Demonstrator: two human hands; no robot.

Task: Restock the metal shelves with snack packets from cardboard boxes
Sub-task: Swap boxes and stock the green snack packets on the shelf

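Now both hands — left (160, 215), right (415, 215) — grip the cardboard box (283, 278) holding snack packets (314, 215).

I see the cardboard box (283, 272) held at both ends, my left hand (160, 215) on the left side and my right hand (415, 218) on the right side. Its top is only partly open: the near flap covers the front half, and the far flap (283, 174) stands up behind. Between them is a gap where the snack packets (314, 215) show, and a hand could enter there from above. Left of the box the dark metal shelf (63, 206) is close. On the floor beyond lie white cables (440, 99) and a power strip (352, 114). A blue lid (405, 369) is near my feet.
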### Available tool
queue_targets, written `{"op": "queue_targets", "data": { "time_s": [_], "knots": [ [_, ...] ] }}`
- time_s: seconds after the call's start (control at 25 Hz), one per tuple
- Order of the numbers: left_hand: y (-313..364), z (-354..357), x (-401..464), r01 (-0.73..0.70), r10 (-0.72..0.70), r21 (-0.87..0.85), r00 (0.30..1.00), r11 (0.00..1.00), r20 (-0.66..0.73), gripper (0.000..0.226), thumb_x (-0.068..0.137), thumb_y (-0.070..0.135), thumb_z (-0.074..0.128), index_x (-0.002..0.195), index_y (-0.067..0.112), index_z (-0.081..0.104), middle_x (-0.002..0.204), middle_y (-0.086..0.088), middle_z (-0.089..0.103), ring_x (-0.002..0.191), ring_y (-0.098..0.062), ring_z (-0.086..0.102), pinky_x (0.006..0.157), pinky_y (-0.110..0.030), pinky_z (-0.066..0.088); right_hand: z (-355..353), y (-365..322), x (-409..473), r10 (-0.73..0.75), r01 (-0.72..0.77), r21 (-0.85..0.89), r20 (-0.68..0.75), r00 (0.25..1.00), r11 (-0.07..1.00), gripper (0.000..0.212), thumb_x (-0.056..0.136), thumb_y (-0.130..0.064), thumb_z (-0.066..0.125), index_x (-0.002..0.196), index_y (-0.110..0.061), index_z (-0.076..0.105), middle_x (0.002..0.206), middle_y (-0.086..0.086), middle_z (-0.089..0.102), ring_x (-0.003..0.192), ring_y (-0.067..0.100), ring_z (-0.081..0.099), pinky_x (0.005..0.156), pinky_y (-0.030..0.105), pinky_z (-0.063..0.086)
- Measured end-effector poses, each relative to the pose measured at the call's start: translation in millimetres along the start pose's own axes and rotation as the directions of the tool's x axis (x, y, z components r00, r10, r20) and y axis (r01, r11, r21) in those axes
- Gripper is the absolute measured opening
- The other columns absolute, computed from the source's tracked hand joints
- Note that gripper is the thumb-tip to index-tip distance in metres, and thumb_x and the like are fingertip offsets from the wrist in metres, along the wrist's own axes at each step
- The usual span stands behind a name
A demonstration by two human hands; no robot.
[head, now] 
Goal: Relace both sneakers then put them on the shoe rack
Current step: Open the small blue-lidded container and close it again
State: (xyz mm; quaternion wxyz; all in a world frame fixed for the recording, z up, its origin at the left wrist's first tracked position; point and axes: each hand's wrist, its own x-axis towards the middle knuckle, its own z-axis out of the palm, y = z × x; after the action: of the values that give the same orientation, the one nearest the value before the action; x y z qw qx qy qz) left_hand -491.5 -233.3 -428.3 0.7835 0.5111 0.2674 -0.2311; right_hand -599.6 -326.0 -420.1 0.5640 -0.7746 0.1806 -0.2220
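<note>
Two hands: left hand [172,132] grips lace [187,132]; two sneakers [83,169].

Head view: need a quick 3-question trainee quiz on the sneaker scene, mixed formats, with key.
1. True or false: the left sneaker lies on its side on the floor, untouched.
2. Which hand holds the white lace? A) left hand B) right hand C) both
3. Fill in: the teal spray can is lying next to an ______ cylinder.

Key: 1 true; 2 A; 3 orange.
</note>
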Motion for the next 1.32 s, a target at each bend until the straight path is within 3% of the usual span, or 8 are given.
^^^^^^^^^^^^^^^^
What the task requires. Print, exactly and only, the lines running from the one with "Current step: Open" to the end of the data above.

Solution.
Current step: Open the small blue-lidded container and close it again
State: (xyz mm; quaternion wxyz; all in a world frame fixed for the recording, z up, its origin at the left wrist's first tracked position; point and axes: each hand's wrist, its own x-axis towards the middle knuckle, its own z-axis out of the palm, y = z × x; after the action: of the values that give the same orientation, the one nearest the value before the action; x y z qw qx qy qz) left_hand -491.5 -233.3 -428.3 0.7835 0.5111 0.2674 -0.2311; right_hand -599.6 -326.0 -420.1 0.5640 -0.7746 0.1806 -0.2220
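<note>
Two hands: left hand [172,132] grips lace [187,132]; two sneakers [83,169].

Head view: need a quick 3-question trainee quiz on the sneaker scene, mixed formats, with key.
1. True or false: the left sneaker lies on its side on the floor, untouched.
2. Which hand holds the white lace? A) left hand B) right hand C) both
3. Fill in: the teal spray can is lying next to an ______ cylinder.

Key: 1 true; 2 A; 3 orange.
</note>
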Motion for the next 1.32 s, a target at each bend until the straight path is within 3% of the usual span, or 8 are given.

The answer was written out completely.